Abstract

Abstract The thermo-mineral waters of the axial zone of the Eastern Pyrenees form a geochemically homogeneous group. They emerge in granite or orthogneiss and all have a sodium sulphide chemistry. Principal component analysis of their physico-chemical parameters has distinguished three types of fluid, 1) hot water that has evolved in a closed system and whose chemistry may reflect that of deep water, 2) water that is also of unmixed origin, but whose chemical composition has been modified during cooling by conduction, and 3) water cooled by mixing with surface water. Stable isotope (18O, 2H) contents indicate that all the waters are of meteoric origin (from oceanic and/or Mediterranean precipitation).
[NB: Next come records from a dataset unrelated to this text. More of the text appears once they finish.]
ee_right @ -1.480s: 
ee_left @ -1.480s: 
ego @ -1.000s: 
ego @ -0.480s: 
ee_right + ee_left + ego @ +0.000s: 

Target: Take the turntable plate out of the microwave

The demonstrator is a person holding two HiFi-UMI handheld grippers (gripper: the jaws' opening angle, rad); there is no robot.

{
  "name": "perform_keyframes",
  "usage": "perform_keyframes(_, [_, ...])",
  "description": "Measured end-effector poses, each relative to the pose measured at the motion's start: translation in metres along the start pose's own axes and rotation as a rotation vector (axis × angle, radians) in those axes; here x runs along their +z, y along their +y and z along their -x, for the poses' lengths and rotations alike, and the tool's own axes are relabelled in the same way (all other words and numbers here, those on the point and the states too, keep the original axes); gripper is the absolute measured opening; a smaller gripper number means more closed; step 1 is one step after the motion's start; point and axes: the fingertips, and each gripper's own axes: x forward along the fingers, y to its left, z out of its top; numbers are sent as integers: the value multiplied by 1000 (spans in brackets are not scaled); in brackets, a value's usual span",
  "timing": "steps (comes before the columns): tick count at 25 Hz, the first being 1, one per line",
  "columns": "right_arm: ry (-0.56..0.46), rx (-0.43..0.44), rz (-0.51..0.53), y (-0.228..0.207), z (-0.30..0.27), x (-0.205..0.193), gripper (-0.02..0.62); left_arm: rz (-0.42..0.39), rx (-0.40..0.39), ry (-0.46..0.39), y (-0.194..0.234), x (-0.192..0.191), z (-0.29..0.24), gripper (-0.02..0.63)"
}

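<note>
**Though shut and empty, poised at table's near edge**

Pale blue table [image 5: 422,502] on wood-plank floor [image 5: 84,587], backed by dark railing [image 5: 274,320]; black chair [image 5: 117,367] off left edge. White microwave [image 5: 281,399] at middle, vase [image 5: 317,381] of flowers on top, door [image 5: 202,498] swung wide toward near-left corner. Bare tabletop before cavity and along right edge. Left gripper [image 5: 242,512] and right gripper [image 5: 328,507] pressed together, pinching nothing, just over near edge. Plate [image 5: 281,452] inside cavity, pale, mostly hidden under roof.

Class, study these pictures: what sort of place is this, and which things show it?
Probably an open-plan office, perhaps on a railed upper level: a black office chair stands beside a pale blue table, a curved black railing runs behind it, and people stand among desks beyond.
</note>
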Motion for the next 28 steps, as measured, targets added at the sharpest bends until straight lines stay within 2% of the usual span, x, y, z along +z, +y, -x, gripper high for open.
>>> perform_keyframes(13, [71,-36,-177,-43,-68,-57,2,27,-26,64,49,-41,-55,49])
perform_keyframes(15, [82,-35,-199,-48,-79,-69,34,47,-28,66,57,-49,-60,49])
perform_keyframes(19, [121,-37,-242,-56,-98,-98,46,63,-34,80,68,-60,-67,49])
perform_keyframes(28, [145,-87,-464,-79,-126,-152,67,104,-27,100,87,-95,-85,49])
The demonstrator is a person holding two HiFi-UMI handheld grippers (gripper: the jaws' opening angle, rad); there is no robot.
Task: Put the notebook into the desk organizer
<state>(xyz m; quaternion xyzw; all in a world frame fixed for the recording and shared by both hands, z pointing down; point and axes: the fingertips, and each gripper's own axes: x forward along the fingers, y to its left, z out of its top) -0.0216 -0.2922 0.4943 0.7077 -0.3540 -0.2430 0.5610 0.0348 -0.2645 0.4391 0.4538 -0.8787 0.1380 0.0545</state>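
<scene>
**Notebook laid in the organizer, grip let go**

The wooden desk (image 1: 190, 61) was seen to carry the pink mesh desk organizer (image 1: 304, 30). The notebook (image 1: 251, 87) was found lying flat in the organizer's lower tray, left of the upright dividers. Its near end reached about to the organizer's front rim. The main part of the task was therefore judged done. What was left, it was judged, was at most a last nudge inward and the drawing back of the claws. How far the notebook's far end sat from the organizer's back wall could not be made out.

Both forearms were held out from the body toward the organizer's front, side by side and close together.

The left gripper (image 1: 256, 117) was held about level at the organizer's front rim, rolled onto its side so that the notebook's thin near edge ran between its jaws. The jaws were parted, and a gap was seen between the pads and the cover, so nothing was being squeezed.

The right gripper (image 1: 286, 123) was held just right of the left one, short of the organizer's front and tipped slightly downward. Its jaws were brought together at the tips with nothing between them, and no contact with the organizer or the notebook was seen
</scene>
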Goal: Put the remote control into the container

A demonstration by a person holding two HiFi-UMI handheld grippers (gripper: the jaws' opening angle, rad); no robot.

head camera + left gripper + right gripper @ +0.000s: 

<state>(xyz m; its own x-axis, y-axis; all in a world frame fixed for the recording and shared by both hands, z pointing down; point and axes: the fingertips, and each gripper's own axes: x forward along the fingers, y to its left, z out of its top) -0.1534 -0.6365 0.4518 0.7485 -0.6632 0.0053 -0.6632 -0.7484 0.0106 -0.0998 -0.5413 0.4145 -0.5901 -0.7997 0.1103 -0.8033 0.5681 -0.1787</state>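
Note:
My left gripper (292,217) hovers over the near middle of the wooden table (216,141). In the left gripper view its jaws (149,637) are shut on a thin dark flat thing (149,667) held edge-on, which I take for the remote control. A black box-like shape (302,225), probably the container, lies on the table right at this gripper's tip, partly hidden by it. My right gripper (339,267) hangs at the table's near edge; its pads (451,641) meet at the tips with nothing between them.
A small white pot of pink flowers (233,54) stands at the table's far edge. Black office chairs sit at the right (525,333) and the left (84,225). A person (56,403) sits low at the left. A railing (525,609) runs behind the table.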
No heavy isotope enrichment has been found that would indicate evaporation or a geothermal effect between water and the host rock. The differences in isotope contents between surface and thermo-mineral waters are attributed to a difference in recharge altitude; altitude gradients in 18O and 2H, estimated by two independent methods, are respectively 0.24‰ and 1.84° per 100m. They may, however, be lower when precipitation is in the form of snow. Applying these calculated gradients to thermo-mineral waters, taking mixing effects into account, has given an estimate of the minimum altitude of recharge of 110 springs in the Eastern Pyrenees.